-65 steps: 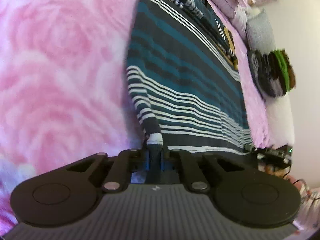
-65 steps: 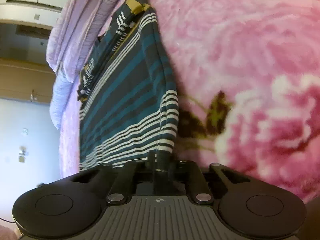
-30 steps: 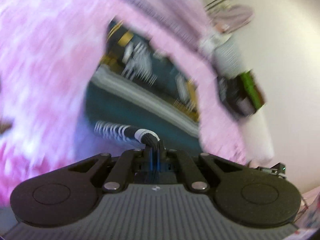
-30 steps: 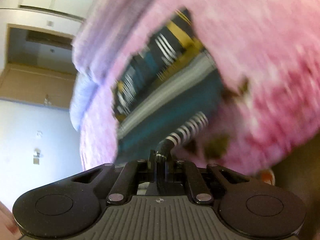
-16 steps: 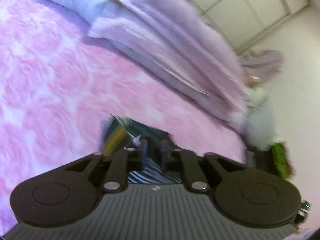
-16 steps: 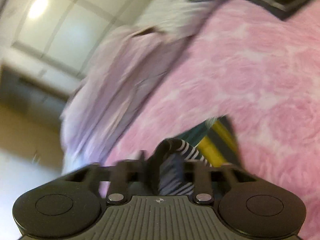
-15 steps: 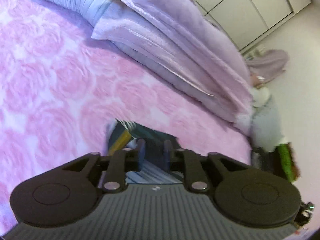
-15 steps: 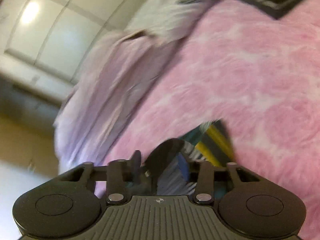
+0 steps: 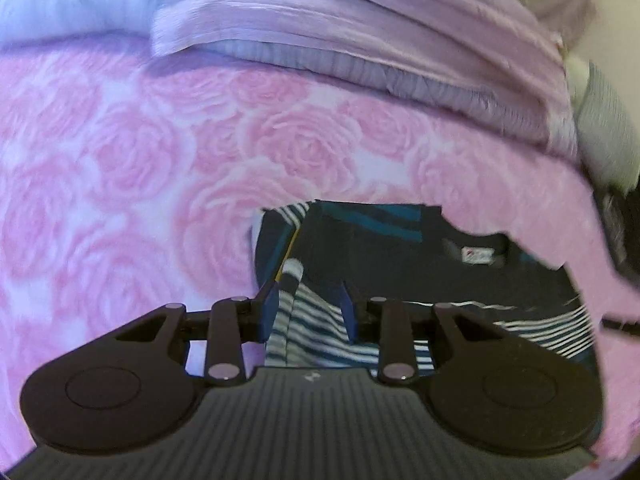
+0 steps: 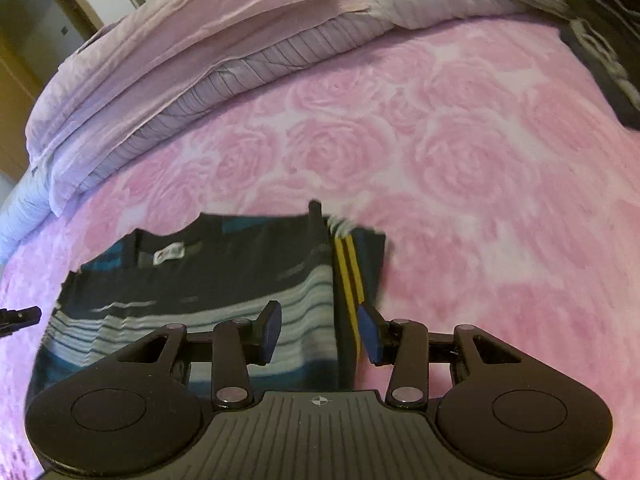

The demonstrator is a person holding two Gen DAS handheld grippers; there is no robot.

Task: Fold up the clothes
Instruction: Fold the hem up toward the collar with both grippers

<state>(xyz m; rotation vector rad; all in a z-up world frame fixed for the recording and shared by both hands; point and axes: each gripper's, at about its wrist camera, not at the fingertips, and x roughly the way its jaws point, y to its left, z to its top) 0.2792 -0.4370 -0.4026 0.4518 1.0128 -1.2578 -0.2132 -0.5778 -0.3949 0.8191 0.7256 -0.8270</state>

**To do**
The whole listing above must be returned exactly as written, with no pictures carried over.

**Answer**
-65 steps: 
-65 steps: 
-30 steps: 
-30 steps: 
-16 steps: 
-16 steps: 
-15 steps: 
-15 steps: 
+0 steps: 
+0 steps: 

The demonstrator is a person holding two Gen DAS handheld grippers; there is no robot.

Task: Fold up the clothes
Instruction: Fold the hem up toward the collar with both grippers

<state>(xyz m; rotation vector rad; all in a z-up world frame fixed for the recording and shared by both hands; point and axes: each gripper's, at about its wrist camera, not at the fingertips, and x roughly the way its jaws point, y to its left, z to its top) 0.2792 -0.4370 -0.4026 0.4518 1.0128 -1.2578 -0.2132 -0.5778 -0.3949 0.8191 0.7256 -0.8270</state>

What this exercise asked for has been supplied.